Er konnte aber - wie die meisten der 60 000 Zuschauer in der ausverkauften Arena - beim besten Willen keine spielerischen Ansätze finden, die auf die Wende zum Positiven hindeuteten. Ihm blieb nichts anders übrig, als nüchtern festzuhalten: "Wir haben uns auch nach dem 1:3 nicht aufgegeben." Ein Treffer gelang dem VfB dann tatsächlich noch in der Nachspielzeit. Der VfB ist in diesen tristen Tagen auf der Suche nach einem Erweckungserlebnis, er sehnt Siege herbei wie verirrte Wüstenwanderer einen Tropfen Wasser. "Rechnen bringt nichts", sagte Dutt, "das macht Siege auch nicht wahrscheinlicher."

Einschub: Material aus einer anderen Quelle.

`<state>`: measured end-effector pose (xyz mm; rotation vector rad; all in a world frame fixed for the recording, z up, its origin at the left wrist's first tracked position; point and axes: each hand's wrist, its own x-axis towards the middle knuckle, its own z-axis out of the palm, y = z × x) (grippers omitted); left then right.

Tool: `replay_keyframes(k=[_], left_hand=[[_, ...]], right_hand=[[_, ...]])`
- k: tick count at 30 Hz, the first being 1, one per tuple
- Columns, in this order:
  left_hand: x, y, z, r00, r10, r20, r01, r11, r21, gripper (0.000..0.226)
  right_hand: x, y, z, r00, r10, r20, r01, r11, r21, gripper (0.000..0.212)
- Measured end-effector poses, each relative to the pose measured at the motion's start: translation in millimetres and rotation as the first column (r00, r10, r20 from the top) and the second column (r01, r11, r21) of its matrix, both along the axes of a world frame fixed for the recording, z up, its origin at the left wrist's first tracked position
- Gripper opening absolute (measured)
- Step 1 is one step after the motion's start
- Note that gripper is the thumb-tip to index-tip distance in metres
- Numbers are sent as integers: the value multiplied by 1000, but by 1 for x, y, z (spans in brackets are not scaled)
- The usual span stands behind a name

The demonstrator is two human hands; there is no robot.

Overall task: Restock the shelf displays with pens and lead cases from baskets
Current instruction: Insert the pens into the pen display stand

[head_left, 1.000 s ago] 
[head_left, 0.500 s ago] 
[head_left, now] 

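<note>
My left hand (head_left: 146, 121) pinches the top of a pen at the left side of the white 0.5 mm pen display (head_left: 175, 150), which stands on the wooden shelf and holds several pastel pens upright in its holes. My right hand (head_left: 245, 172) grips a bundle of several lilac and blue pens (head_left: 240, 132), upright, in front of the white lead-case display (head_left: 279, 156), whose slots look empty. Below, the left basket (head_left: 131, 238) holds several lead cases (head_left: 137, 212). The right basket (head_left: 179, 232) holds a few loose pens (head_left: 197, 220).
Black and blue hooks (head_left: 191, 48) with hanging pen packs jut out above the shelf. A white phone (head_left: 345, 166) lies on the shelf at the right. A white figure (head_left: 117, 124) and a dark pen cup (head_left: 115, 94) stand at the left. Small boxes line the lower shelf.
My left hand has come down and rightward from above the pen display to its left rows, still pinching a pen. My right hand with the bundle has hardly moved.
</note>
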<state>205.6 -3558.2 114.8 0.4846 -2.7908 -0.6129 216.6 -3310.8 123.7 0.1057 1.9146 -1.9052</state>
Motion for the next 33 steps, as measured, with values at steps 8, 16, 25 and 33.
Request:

Da ist Jürgen Klopp mittlerweile in einer sehr viel komfortableren Lage. Er hat feine Fußballer, die ihre fast schon grotesk wirkende Formschwäche der vergangenen Monate überwunden haben. Die nach Verletzungen wieder so genesen sind, dass sie das Spiel auf ein Niveau heben können, um mit dem Abstieg nichts mehr zu tun zu haben. "Wir haben in vielen Momenten gut Fußball gespielt", sagte Klopp.

Die Spielanlage sah in der Tat schon wieder so aus, wie die Bundesligasympathisanten den BVB in guter Erinnerung haben. Die Spieler störten den Gegner früh, waren lästig und spielten in Sekundenschnelle nach vorne. Vor allem Pierre-Emerick Aubameyang braucht zurzeit nicht viele Chancen, um Tore zu machen. Sein 1:0 gegen Stuttgart (25.) war bereits sein fünftes Tor im vierten Spiel.

"Dappig", also tollpatschig, waren die Dortmunder dennoch

Aber Klopp kennt natürlich die Gründe, warum sich sein Team in dieser Saison so schwer tut, nicht alles ist mit Formschwankungen und Verletzungen erklärbar. "Man hat bei meiner Mannschaft gesehen, dass die Nerven ins Spiel kommen wenn du nur 2:1 führst", sagte der BVB-Trainer. "Naiv", fand Ilkay Gündogan das Verhalten bei den Gegentoren. Glück hatten die Dortmunder zudem, dass Schiedsrichter Deniz Aytekin Nuri Sahin in der ersten Hälfte nicht mit Rot vom Platz schickte, nachdem dieser Niedermeier im Strafraum gefoult und eine klare Torchance verhindert hatte. Florian Klein (32.) verwandelte den fälligen Elfmeter - es war der erste Heimtreffer nach 587 Minuten für den VfB. Dass Niedermeier sogar noch ein zweites Tor gelang, änderte am Spielausgang nichts mehr. Trotzdem ärgerte es Klopp, weil seine Mannschaft sich bei mehreren Kontermöglichkeiten "dappig" angestellt hatte, wie der Trainer anmerkte, also tollpatschig. Das Schwäbische kriegt er nicht ganz raus aus seinem Vokabular.

Es klang ziemlich ehrlich, als Jürgen Klopp am Ende des Abends sagte: "Alles Gute für euch und ich freue mich auf ein Wiedersehen im nächsten Jahr - in der Bundesliga."